**Dataset extract**
'''

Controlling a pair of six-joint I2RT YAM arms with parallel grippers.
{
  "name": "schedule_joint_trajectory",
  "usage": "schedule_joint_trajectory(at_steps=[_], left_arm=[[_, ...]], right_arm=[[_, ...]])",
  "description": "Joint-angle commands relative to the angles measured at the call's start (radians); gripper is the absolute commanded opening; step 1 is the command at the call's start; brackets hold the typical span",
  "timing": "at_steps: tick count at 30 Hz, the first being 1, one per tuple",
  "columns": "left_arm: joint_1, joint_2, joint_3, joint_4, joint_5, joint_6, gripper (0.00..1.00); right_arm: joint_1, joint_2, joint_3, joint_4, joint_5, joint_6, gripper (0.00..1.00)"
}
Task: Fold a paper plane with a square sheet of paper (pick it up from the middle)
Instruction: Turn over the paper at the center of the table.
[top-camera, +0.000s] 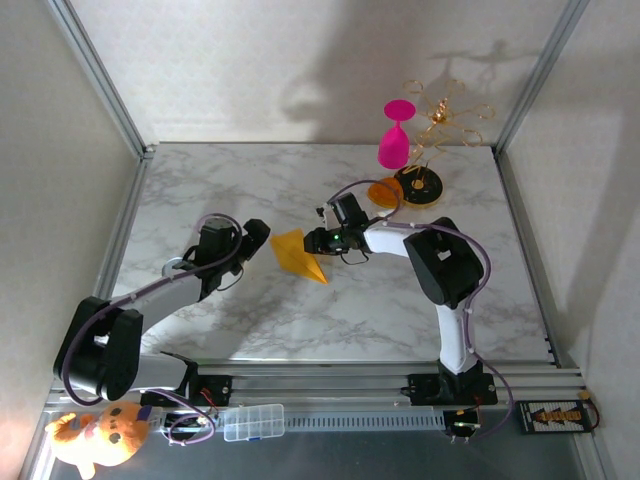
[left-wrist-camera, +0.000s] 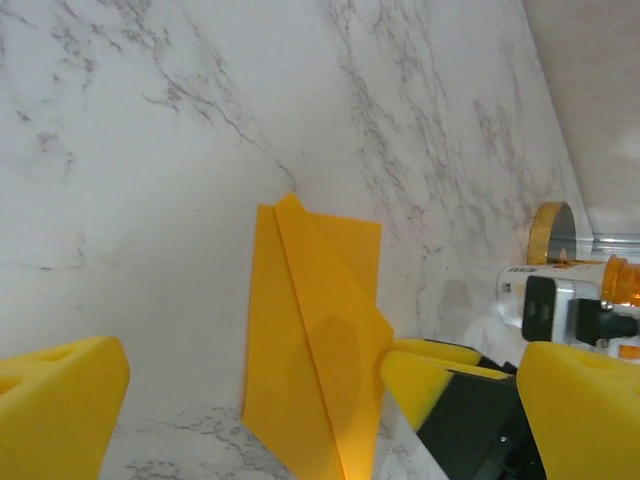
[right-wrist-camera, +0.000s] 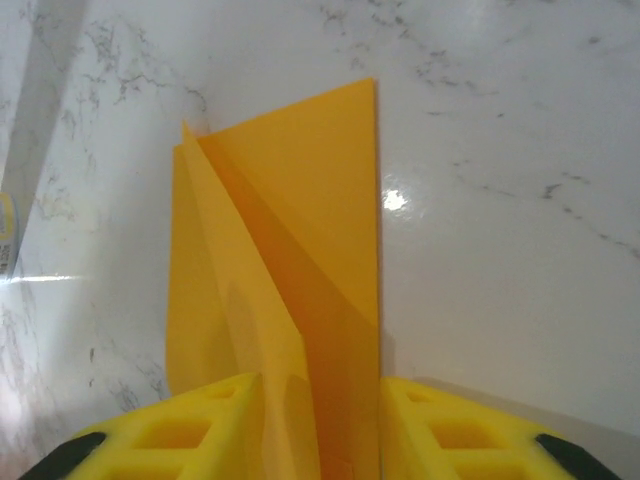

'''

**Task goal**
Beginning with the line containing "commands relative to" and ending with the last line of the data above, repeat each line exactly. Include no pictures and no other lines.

**Answer box**
  "description": "Joint-angle commands relative to the angles measured at the call's start (radians); gripper is the absolute commanded opening; step 1 is the command at the call's start; brackets hold the typical span",
  "timing": "at_steps: tick count at 30 Hz, the first being 1, one per tuple",
  "columns": "left_arm: joint_1, joint_2, joint_3, joint_4, joint_5, joint_6, gripper (0.00..1.00); right_arm: joint_1, joint_2, joint_3, joint_4, joint_5, joint_6, gripper (0.00..1.00)"
}
Task: Fold a paper plane with a square sheet of paper (pick it up from the middle)
Instruction: Turn over the paper at the center of the table.
[top-camera, +0.000s] 
[left-wrist-camera, +0.000s] 
[right-wrist-camera, +0.000s] 

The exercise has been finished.